Your task is to filter the data below down to the lines holding "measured".

(Beginning of SOURCE MATERIAL)

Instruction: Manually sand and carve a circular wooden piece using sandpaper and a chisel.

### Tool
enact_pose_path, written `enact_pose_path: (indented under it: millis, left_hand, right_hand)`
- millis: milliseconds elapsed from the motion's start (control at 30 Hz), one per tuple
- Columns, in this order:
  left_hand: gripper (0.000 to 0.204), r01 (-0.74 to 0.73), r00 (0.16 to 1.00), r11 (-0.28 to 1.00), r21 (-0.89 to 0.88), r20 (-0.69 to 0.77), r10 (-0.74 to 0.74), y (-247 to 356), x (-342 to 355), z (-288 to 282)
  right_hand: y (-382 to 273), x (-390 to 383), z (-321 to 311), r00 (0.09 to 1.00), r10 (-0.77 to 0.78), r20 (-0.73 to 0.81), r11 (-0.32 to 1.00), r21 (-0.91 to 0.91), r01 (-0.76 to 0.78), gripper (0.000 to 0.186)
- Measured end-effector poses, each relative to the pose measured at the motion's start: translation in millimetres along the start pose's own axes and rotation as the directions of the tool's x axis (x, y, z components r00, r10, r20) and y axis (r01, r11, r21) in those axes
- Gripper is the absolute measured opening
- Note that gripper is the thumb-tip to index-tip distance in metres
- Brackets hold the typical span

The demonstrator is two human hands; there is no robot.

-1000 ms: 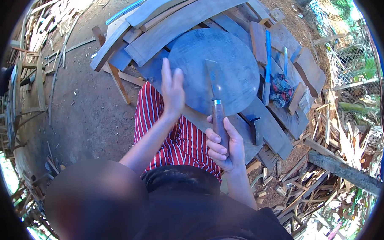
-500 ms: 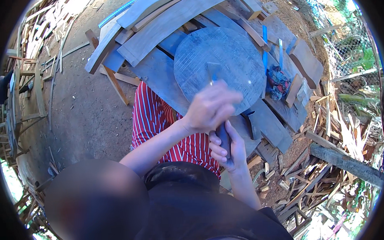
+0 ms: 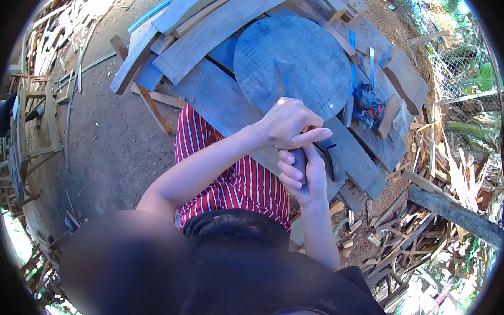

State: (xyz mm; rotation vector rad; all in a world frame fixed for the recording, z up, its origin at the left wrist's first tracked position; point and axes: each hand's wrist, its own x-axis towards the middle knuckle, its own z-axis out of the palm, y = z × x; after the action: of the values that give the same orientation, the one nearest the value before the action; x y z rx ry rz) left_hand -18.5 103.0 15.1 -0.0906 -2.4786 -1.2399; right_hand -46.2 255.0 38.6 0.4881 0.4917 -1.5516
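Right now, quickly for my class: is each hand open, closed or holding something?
Left hand: over the chisel; whether it grips cannot be told.
Right hand: closed, holding the chisel's handle.

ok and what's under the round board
Wooden planks show past the edge of the round board, apparently supporting it; its underside and whatever lies directly beneath are covered.
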Motion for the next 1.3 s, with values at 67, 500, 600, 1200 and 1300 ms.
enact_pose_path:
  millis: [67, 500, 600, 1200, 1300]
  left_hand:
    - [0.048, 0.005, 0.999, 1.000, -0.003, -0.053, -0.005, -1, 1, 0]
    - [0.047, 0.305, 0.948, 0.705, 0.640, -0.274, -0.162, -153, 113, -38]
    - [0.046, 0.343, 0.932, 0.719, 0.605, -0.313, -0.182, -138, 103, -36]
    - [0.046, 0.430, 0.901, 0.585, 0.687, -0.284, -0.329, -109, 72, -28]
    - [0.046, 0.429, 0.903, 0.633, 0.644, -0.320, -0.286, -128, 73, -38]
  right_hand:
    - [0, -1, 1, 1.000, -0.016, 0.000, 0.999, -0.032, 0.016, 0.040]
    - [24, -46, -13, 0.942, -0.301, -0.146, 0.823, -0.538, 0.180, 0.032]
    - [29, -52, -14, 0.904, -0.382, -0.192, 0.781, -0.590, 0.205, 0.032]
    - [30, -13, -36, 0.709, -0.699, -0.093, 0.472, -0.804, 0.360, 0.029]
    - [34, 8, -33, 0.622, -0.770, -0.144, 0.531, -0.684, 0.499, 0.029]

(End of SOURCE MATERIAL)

OUTPUT FOR THIS EXERCISE
- Measured end-effector poses, each relative to the pose measured at the motion's start: translation in millimetres along the start pose's own axes and rotation as the directions of the tool's x axis (x, y, z components r00, r10, r20) and y axis (r01, r11, r21) in those axes
- Gripper is the absolute measured opening

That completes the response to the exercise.